Prep schools are taking the players, ruining the high school game. It prevails in other sports, but is most notable in hoop as athletes seek higher levels of competition, more exposure, and most importantly, that extra year of eligibility they can’t get in the public school ranks.
Some say the publics are powerless to respond.
The folks at Pinkerton Academy might beg to differ. Friday night’s showdown with Bedford was a prime example of the public schools’ arsenal in full effect.
Walking into the hulking Hackler Gym, from deep in the parking lot – thirty-plus minutes before tipoff – you could feel the electricity.
I’ve been to 50 or so prep school hoop games over the years, watching talent destined for the NBA, and never once have I felt the same way.
Pinkerton, on Friday night, was an advertisement for the true high school game.
Two premier teams. Two legit scholarship-level players in Pinkerton’s Jackson Marshall and Bedford’s Luke Soden. and high drama.
The game itself and more than a handful of them for power teams in the winter remain the top defense for the prep school emigration.
It’s evident, though, that a place like Pinkerton, under the supervision of athletic director Brian O’Reilly, gets the fact that the school itself has to play a major role as well.
O’Reilly is a coach, the most successful football coach in state history in these eyes. He knows what it takes to succeed.
Everything about Friday night was first-class. If you have not taken a game there, you’re running out of opportunities.
Tickets? Nope. It’s a freebie. Great concessions, an upbeat atmosphere and a world-class “Jumbotron” style scoreboard scream “bigtime.”
Pinkerton is clearly doing all it can to make every student-athlete special, not just the great ones, but everyone.
The administration is fighting to deliver for the kids. and it’s paying off.
“It’s been crazy here at the Academy. We had a pep rally here (Friday afternoon) for the kids, and seeing this in the stands, I haven’t seen this in a long, long time here,” said coach Mike Dunham.
“And it’s been really special to me, back at Pinkerton, seeing the crowd like this, and performing like we did (in the 91-79 win over previously unbeaten Bedford). It’s pretty awesome.”
Marshall, who stayed home to be with friends and represent his people in Pinkerton Red, is a giant piece to the puzzle.
As dynamic as he is, he has brought the Astros community together. He has embraced it, and the school has his back.
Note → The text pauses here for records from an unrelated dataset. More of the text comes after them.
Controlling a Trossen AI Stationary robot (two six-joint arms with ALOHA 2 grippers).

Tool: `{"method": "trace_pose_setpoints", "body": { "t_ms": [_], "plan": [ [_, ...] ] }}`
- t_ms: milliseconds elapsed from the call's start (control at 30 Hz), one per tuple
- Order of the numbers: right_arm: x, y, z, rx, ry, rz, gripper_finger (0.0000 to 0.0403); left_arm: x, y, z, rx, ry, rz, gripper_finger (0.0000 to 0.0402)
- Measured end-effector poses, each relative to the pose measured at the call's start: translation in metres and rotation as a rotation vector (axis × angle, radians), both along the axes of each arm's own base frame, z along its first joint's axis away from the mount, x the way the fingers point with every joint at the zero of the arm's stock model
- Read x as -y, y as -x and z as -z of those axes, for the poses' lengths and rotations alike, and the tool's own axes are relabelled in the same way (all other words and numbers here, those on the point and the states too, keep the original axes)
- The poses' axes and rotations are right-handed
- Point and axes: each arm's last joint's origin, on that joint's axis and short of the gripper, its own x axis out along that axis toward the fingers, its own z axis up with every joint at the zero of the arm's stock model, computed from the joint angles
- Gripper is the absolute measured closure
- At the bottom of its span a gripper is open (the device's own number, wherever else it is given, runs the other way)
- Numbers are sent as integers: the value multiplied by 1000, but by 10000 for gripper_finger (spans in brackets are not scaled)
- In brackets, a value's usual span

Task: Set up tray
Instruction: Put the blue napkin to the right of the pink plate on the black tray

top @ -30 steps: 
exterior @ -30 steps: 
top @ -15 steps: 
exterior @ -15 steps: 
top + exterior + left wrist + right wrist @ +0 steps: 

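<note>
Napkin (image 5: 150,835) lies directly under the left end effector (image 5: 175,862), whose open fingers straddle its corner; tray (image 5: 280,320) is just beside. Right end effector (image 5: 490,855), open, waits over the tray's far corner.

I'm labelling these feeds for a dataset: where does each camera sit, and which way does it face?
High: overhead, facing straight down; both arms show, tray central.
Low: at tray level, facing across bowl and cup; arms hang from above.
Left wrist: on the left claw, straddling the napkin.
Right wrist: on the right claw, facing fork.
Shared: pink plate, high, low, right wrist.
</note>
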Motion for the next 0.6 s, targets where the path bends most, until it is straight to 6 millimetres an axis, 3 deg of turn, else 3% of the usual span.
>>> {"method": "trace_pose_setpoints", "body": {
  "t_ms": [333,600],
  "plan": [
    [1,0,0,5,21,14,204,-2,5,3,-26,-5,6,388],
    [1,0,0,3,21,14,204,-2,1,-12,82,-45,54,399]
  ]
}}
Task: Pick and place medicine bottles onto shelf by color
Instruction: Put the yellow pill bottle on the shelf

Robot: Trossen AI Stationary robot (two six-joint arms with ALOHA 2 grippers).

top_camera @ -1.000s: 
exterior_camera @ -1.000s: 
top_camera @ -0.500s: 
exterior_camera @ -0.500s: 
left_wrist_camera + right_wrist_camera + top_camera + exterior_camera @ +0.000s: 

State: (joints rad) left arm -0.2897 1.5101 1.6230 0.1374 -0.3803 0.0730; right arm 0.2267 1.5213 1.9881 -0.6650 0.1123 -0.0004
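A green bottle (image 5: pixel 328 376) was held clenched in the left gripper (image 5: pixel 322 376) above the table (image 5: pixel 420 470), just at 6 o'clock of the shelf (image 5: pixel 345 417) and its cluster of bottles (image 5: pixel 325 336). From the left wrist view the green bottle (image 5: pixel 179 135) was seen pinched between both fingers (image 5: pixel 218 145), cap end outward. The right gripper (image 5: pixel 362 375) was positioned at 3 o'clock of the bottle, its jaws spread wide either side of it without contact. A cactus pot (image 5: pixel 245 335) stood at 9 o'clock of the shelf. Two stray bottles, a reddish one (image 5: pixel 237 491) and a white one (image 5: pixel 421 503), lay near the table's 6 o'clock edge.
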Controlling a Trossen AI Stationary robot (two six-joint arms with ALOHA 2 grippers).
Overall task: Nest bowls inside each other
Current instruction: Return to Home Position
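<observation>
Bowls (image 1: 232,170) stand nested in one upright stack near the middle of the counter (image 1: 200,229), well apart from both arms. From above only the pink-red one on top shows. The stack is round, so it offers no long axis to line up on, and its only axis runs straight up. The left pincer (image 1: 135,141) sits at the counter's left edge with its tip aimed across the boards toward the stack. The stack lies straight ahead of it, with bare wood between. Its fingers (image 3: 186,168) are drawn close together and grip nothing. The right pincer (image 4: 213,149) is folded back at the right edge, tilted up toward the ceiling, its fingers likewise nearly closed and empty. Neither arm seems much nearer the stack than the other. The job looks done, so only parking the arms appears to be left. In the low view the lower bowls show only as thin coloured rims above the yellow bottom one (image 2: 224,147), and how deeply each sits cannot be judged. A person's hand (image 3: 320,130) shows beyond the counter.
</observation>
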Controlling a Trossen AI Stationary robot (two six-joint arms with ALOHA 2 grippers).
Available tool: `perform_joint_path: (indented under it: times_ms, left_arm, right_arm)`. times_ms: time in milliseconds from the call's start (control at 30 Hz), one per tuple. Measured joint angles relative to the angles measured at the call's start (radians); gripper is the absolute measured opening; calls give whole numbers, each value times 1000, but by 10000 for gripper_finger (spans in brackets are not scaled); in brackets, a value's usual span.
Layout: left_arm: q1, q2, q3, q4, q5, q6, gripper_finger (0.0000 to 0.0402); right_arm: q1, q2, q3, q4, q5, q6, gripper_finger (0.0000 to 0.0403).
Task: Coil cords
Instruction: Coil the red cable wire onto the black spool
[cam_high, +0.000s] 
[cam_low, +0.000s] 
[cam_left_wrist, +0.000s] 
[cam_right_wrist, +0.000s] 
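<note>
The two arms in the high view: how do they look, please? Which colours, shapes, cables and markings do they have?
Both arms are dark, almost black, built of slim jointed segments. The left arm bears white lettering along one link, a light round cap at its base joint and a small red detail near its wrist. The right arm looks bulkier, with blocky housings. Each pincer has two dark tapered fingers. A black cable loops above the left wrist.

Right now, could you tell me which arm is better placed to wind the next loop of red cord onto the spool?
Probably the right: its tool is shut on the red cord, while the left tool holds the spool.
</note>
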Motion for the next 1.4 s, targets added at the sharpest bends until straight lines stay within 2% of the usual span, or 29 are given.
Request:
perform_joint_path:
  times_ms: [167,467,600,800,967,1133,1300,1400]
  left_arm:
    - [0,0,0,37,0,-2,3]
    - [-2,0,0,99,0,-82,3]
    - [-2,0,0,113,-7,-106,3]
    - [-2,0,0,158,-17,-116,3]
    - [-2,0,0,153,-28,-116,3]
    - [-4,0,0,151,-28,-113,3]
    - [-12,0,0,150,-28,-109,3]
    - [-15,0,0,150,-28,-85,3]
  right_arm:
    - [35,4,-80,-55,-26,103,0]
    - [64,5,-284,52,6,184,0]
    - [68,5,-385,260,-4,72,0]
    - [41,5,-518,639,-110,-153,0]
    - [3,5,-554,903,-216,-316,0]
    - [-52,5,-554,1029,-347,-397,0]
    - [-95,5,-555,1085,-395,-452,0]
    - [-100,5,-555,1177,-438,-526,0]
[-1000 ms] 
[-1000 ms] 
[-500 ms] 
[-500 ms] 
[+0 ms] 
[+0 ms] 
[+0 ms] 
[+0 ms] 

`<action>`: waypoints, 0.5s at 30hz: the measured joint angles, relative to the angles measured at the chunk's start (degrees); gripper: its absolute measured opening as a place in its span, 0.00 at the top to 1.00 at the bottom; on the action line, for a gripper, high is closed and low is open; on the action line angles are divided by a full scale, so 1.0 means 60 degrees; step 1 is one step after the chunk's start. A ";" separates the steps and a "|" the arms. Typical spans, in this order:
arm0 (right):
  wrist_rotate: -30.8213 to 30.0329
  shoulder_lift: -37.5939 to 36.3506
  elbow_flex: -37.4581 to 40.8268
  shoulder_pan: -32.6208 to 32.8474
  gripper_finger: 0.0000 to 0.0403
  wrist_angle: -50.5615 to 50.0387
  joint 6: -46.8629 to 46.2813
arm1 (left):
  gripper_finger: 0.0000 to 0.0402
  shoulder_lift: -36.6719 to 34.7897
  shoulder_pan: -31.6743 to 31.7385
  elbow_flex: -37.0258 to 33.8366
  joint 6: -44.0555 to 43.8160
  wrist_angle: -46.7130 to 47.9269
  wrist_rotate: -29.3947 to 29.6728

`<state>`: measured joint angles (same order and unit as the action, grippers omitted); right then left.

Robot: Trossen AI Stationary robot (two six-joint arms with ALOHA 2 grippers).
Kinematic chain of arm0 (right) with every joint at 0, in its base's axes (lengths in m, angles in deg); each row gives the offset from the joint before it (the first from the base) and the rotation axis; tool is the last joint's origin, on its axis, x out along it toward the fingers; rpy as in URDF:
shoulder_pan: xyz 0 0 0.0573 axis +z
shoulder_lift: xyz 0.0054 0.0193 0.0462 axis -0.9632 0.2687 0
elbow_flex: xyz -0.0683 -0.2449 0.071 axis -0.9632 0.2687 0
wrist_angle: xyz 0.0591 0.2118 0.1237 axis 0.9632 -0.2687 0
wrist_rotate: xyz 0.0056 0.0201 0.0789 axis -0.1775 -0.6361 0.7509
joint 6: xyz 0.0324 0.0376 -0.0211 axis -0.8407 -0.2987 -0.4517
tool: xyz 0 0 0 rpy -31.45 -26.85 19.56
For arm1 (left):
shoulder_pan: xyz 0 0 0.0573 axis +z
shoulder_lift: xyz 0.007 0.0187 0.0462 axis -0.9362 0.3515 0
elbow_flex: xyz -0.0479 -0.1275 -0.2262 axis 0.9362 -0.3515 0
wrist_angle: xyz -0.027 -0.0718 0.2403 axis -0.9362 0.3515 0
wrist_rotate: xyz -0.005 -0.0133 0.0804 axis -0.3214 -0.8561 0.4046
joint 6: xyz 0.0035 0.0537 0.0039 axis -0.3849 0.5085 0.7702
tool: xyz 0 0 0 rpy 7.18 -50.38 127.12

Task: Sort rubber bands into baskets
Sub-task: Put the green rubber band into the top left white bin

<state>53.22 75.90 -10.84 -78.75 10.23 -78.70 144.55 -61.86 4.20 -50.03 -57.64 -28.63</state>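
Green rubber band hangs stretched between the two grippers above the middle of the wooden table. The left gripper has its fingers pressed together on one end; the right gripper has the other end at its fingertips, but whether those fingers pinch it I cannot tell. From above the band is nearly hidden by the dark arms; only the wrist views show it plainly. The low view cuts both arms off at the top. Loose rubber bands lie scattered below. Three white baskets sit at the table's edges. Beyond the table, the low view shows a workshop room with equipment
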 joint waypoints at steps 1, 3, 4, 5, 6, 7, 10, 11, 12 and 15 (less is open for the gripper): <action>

I think back to the fall, walking up the hill into a full house at the Astros’ football stadium for Mack Plaque Weekend and the showdown against archrival Londonderry.
The first familiar face I see, decked out in red war paint and hair dyed red, in the front row of the student section is the 6-foot-9 Marshall – arguably the state’s best player in two sports, baseball and basketball.
That’s respect. and it’s shared.
But it doesn’t happen without the school first looking out for the kid, making them feel important.
Somebody is paying attention at Pinkerton. Friday night, it was great to see.